Researchers have identified the critical last pieces of a genetic defence system that gives oats resistance to soil pathogens.
The discovery opens significant opportunities for scientists and breeders to introduce versions of this defence mechanism into other crops.
It is an important milestone in research into avenacins, defensive antimicrobial compounds produced in the roots of oats. These were first identified more than 70 years ago and belong to the triterpene glycoside family of natural products which have diverse industrial and agricultural applications.
Avenacins give oats resistance against soil pathogens including Take-all, a notorious disease that causes major losses in wheat and barley.
Professor Anne Osbourn of the John Innes Centre and an author of the study said: "When we started 20 years ago we didn't have any of the genetic pieces in this avenacin defence pathway. Now we have found the last critical steps we have the potential to engineer it into other crops.
"Wheat, other cereals and grasses are not good at making antimicrobial compounds. Oat, on the other hand, is a prime example of a super-fit plant that has not been extensively bred and has disease resistance which could benefit more cultivated crops."
Many plant natural products such as avenacin have sugars attached to them, a process called glycosylation.

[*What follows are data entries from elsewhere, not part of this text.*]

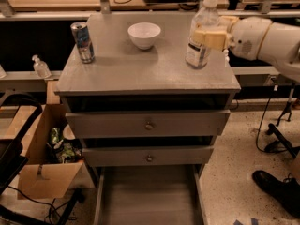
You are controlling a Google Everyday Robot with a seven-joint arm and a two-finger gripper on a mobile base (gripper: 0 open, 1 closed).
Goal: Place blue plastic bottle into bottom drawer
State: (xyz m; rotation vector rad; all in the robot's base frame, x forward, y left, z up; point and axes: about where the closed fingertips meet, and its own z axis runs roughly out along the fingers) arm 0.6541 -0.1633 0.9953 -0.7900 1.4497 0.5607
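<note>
The blue plastic bottle (200,32), clear with a white cap and white label, is over the right part of the grey cabinet top (140,69), leaning with its cap to the right. My gripper (209,37) reaches in from the right, and its cream fingers (206,35) are shut around the bottle's middle. Whether the bottle's base touches the top I cannot tell. The bottom drawer (147,196) is pulled open below the two upper drawers, a shallow grey tray with nothing in it.
A silver-blue can (83,42) stands at the top's left and a white bowl (144,34) at the back middle. A cardboard box (42,163) with clutter sits left of the cabinet. A small pump bottle (41,67) stands on the left ledge. A black shoe (276,191) is at the lower right.
</note>
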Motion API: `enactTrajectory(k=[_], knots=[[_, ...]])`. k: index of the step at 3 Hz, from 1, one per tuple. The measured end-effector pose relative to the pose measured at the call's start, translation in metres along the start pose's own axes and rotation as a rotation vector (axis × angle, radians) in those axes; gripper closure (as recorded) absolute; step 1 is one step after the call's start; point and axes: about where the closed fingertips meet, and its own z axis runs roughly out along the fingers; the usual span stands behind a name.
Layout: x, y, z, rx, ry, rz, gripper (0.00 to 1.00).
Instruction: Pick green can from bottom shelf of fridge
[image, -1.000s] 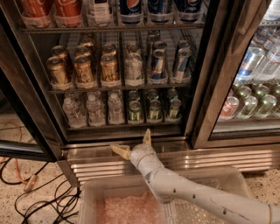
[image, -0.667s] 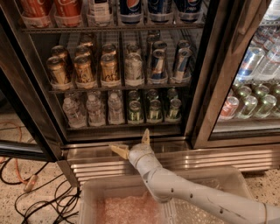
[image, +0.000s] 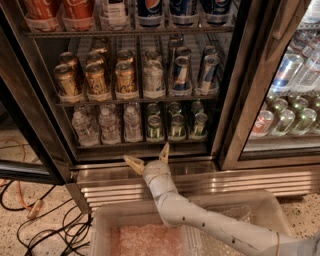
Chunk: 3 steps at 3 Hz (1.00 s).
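The fridge (image: 239, 85) stands open ahead of the gripper (image: 149, 159), which hangs low in front of the ribbed base (image: 210, 182). Its two fingers are spread wide apart with nothing between them. Just above it runs the bottom shelf (image: 115, 145). That shelf holds water bottles (image: 107, 125) up and left of the gripper, and three short rows of green cans up and right of it. The green can (image: 155, 128) nearest the gripper is at the front of the left row, just above the higher finger and clear of it. It stands upright, long axis vertical, silver top up, pale label facing out. One shelf higher are gold cans (image: 95, 80) to the left and slim cans (image: 182, 75) to the right. Under the arm, behind the gripper, sits a clear bin (image: 107, 212) holding something pale pink and grainy that I cannot identify.
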Motion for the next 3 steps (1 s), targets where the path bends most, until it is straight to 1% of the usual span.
enactTrajectory(k=[1, 2, 3], knots=[[-0.001, -0.006, 0.008, 0.049, -0.056, -0.043, 0.0], [-0.007, -0.013, 0.015, 0.081, -0.099, -0.084, 0.0], [-0.011, -0.021, 0.019, 0.11, -0.126, -0.111, 0.17]])
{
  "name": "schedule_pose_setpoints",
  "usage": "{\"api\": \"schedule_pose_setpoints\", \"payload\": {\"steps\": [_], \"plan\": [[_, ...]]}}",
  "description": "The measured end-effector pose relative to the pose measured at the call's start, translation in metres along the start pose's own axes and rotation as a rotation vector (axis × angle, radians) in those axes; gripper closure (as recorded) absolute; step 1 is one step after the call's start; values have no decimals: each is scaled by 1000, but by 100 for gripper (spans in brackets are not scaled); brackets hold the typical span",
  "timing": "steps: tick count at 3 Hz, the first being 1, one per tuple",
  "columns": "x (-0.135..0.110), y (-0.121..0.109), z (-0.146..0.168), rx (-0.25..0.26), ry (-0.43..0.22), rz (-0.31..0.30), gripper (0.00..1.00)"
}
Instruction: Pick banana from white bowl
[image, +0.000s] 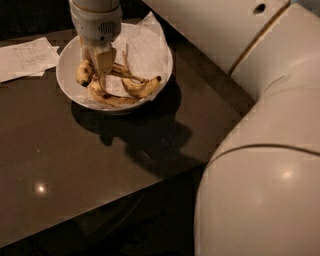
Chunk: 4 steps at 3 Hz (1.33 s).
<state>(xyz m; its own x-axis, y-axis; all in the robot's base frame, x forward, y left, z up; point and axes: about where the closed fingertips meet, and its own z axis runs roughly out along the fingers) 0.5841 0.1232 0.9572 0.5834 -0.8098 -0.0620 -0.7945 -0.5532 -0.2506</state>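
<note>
The white bowl (161, 60) stands at the back left of the dark table, lined with crinkled white paper. Several bananas lie in it. The long brown-streaked banana (114, 100) curves along the bowl's near side. A plumper banana (83, 73) lies at the left and a curved one (144, 88) at the right. My gripper (102, 67) hangs straight down into the bowl from the top of the view, its tip among the bananas just above the long one's left end. Its wrist hides the bowl's far left part.
White paper sheets with writing (27, 57) lie left of the bowl. The dark glossy table (100, 160) has its front edge running diagonally across the lower view. My large white arm (270, 150) fills the right side and hides the table there.
</note>
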Motion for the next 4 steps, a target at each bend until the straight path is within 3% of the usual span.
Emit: {"api": "schedule_pose_setpoints", "payload": {"steps": [2,4], "plan": [[-16,14,-11,-31,21,19,100],[-23,17,-36,-13,67,46,100]]}}
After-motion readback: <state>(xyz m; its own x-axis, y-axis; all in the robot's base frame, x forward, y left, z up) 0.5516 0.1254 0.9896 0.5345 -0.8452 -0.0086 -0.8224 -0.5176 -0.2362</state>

This is important for the biological activity of natural products, in this case the antifungal activity of avenacin.
In this study, which appears in the journal PNAS, researchers used a range of genomic analysis techniques to identify the enzymes that catalyse this process.

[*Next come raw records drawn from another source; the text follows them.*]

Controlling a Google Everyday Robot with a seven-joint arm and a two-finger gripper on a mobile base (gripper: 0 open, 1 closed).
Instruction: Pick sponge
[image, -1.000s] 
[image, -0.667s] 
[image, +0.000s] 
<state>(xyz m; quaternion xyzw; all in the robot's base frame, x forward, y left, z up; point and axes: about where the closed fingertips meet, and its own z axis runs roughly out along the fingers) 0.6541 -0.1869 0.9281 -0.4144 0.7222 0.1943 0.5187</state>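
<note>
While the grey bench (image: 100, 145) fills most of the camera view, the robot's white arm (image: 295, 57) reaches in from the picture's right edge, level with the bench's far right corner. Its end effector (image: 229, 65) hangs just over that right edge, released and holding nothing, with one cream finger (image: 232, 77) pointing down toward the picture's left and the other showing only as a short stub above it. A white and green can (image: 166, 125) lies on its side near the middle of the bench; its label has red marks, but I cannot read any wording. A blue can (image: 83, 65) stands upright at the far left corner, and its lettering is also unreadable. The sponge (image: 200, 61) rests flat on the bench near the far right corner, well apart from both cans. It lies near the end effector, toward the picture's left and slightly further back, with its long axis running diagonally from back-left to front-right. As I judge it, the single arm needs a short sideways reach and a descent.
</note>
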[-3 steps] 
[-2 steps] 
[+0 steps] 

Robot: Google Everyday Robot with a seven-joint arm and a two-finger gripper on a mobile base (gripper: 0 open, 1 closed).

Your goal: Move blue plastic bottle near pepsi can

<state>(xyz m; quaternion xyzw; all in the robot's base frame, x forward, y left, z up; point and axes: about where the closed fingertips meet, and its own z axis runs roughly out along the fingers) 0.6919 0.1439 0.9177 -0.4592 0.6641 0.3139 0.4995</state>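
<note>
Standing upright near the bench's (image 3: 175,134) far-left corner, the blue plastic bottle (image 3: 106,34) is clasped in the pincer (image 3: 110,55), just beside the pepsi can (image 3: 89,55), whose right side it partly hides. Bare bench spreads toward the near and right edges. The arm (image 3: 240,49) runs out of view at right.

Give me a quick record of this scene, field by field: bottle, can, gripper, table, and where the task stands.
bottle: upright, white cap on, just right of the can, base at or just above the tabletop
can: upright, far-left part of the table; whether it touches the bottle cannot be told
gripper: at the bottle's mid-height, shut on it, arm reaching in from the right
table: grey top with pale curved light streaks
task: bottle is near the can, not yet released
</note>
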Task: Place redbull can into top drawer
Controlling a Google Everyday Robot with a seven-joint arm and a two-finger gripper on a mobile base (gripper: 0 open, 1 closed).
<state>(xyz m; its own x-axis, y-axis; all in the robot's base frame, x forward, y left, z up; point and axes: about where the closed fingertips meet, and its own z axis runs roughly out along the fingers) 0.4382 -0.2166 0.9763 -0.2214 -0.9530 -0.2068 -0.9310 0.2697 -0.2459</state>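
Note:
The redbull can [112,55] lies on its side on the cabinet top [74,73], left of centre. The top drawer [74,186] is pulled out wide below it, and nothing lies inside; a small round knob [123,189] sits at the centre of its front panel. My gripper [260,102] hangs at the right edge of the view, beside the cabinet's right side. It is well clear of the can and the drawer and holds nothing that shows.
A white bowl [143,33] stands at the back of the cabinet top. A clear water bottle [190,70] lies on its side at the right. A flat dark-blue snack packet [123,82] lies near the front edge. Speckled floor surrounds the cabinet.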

They discovered the final component in this sugar chain was added by an unexpected class of enzyme. Furthermore, the sugar was added in the cell vacuole not the cytosol where most glycosylation steps occur in the avenacin pathway.
"This transglucosidase enzyme elucidated in this study belongs to a large family of enzymes not generally thought of as providing this function," explains first author Dr Anastasia Orme.
"Understanding the contribution of this family opens up a whole new sphere of carbohydrate biology that is relevant to natural products and hence to drugs and other valuable compounds."
The study was carried out in collaboration with Professor Bin Han as part of the Centre of Excellence for Plant and Microbial Science (CEPAMS) a partnership between the Chinese Academy of Sciences and the John Innes Centre.
One of the potential benefits of greater understanding this large family may be in biosynthesis of traditional Chinese medicine using resources such as the plant transient expression system technology developed by the John Innes Centre.